If the genes assort independently, we can use the product rule simply to multiply all the proportions of the desired single gene genotypes (shown in bold) to obtain the expected proportion (probability) of a/a ; b/b ; c/c; it will be 1/2  × 1/4  × 1/4  = 1/32 . Therefore if we need this genotype, we would have to screen more than 32 progeny to stand a reasonable chance of obtaining one that is a/a ; b/b ; c/c.

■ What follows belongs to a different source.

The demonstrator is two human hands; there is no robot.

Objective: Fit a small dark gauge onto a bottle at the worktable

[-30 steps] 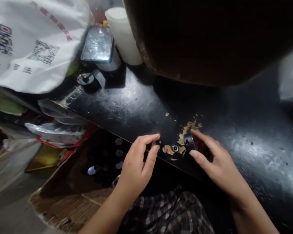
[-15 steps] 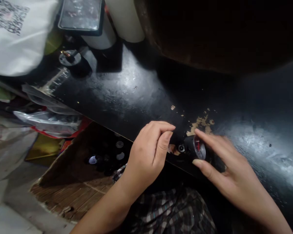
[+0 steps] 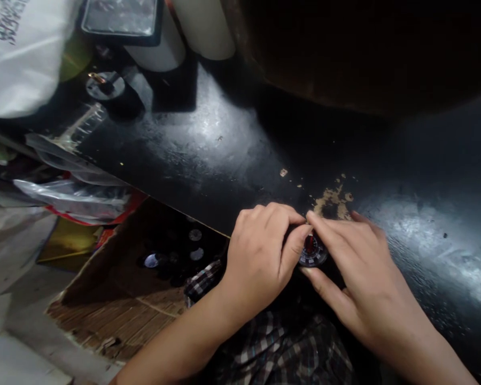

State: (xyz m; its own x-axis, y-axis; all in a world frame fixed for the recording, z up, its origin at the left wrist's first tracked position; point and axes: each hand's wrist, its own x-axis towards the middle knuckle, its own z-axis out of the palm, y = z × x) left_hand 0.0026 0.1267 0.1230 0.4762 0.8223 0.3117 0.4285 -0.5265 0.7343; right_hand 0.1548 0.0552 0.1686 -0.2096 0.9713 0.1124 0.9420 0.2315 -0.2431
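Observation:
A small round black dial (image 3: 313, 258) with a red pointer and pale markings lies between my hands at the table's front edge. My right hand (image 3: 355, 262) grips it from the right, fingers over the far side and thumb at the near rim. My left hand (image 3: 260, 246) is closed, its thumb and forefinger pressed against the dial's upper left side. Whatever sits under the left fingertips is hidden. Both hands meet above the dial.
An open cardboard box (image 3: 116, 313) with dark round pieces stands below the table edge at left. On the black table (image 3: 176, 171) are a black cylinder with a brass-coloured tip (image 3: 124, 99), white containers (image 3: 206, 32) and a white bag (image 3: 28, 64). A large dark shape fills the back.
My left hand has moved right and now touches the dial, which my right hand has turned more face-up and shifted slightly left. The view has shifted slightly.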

These simple calculations based on independence can be used to predict phenotypic, genotypic, or gametic proportions in crosses if it is known or assumed that the genes are assorting independently. However, as we saw in Chapter 4 and above, genetic analysis works in two directions, so we can also use specific progeny proportions to make deductions about the genotypes and phenotypes of the parents, if these are not known. For example, what could we deduce if we were to self some plant with the normal wild-type phenotype of blue, large petals and observed the following numbers of phenotypes in the progeny:

Image ch5e15.jpg

We would note that the progeny numbers represent a very close fit to a 9:3:3:1 ratio, so we could deduce that


The parent must have been dihybrid for two genes affecting petal color and petal size.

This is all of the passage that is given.